◆ Source data
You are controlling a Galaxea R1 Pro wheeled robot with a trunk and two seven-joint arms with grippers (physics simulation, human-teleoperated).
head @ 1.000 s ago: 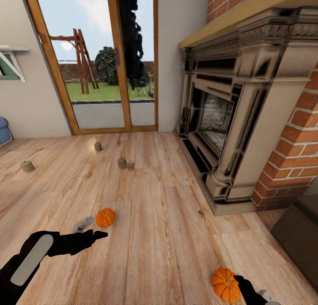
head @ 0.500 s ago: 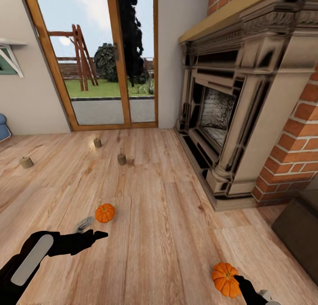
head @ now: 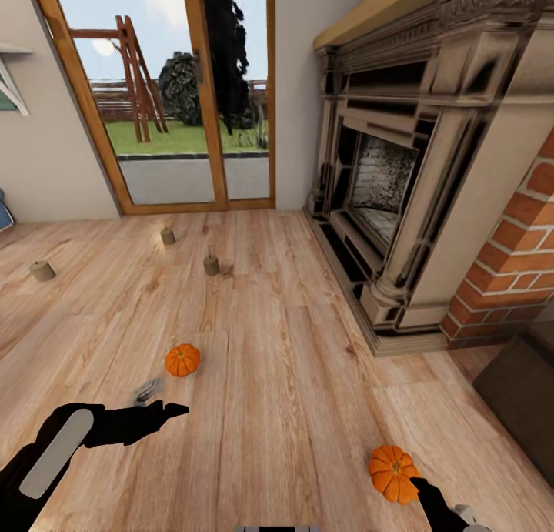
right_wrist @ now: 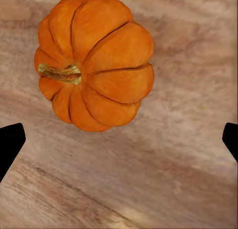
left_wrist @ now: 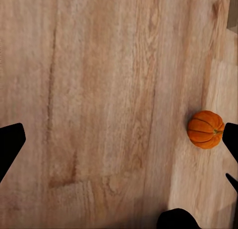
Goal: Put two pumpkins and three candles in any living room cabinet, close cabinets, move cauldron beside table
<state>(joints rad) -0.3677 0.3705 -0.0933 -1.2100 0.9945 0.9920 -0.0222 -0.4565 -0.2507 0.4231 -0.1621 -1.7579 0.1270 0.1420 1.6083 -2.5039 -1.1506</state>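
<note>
- Presently, the head view has tilted downward and moved forward against the picture of a second earlier: the fireplace (head: 400, 201) and glass door (head: 173, 93) sit higher in frame, and every floor item has shifted with them. This is a camera move, not a move of the items.
- The near pumpkin (head: 393, 473) lies on the wood floor (head: 292, 378), just beside the right hand (head: 450, 509) at the lower edge of the head view. In the right wrist view this pumpkin (right_wrist: 94, 62) sits ahead of the two dark fingertips, which stand wide apart; the right hand is released and grasps nothing.
- The far pumpkin (head: 182, 359) lies on the floor just beyond the left hand (head: 158, 401). In the left wrist view it (left_wrist: 205, 129) sits off to one side, next to one fingertip rather than between the two. The left hand is spread and holds nothing.
- Three candles stand further off toward the door: one at the far left (head: 42, 270), one near the door (head: 167, 236), one between (head: 211, 266).
- A dark-brown unit (head: 523, 409), probably the cabinet, shows at the right edge.
- Judgement: no item is stored yet. The closer view suits a descent of the right hand onto the near pumpkin; the left hand needs re-centring first.
</note>
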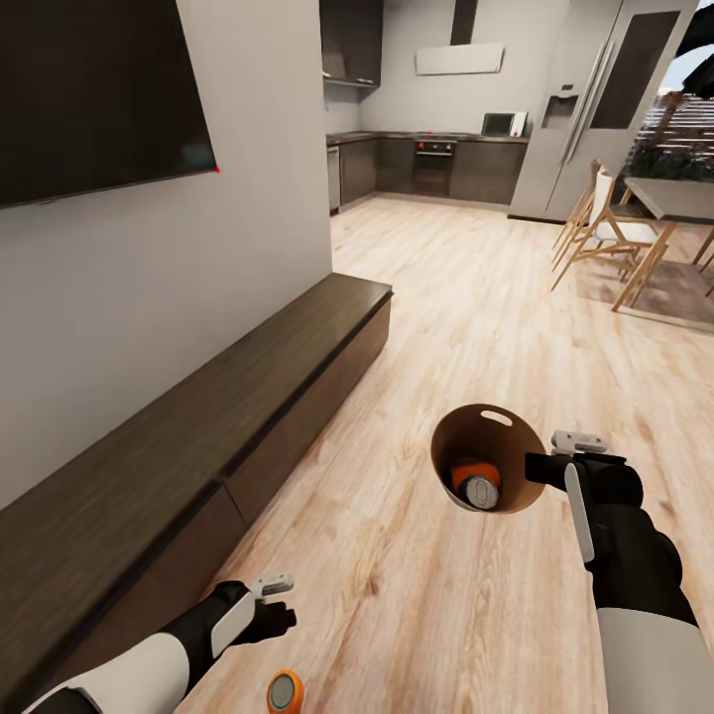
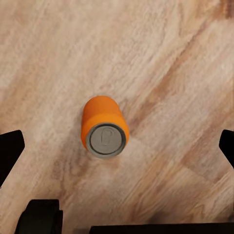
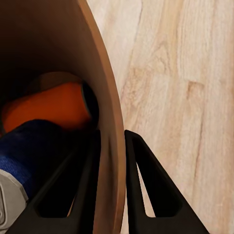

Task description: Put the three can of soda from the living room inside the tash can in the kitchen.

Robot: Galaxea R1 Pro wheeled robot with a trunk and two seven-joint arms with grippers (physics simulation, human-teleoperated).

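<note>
The tash can point(image 1: 493, 444), tan inside with an oval handle hole, hangs over the wooden floor with my right gripper point(image 1: 542, 466) shut on its rim. The right wrist view shows the bin wall point(image 3: 105, 97) pinched between the two fingers. Inside lie an orange can of soda point(image 3: 53, 105) and a dark blue one point(image 3: 27, 151); the orange one point(image 1: 474, 478) also shows from the head. Another orange can point(image 1: 285, 691) stands upright on the floor just right of my left gripper point(image 1: 281, 603). From the left wrist this can point(image 2: 103, 127) sits below, between wide-open fingers point(image 2: 9, 148).
A long low dark bench point(image 1: 198, 426) runs along the left wall under the TV point(image 1: 89, 89). Far ahead lies the kitchen point(image 1: 436, 164) with its steel fridge point(image 1: 585, 109). A dining table and chairs point(image 1: 615, 233) stand at the right. Wooden floor point(image 1: 446, 297) stretches between.
</note>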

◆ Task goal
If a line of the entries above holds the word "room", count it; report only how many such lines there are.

◆ Answer area
2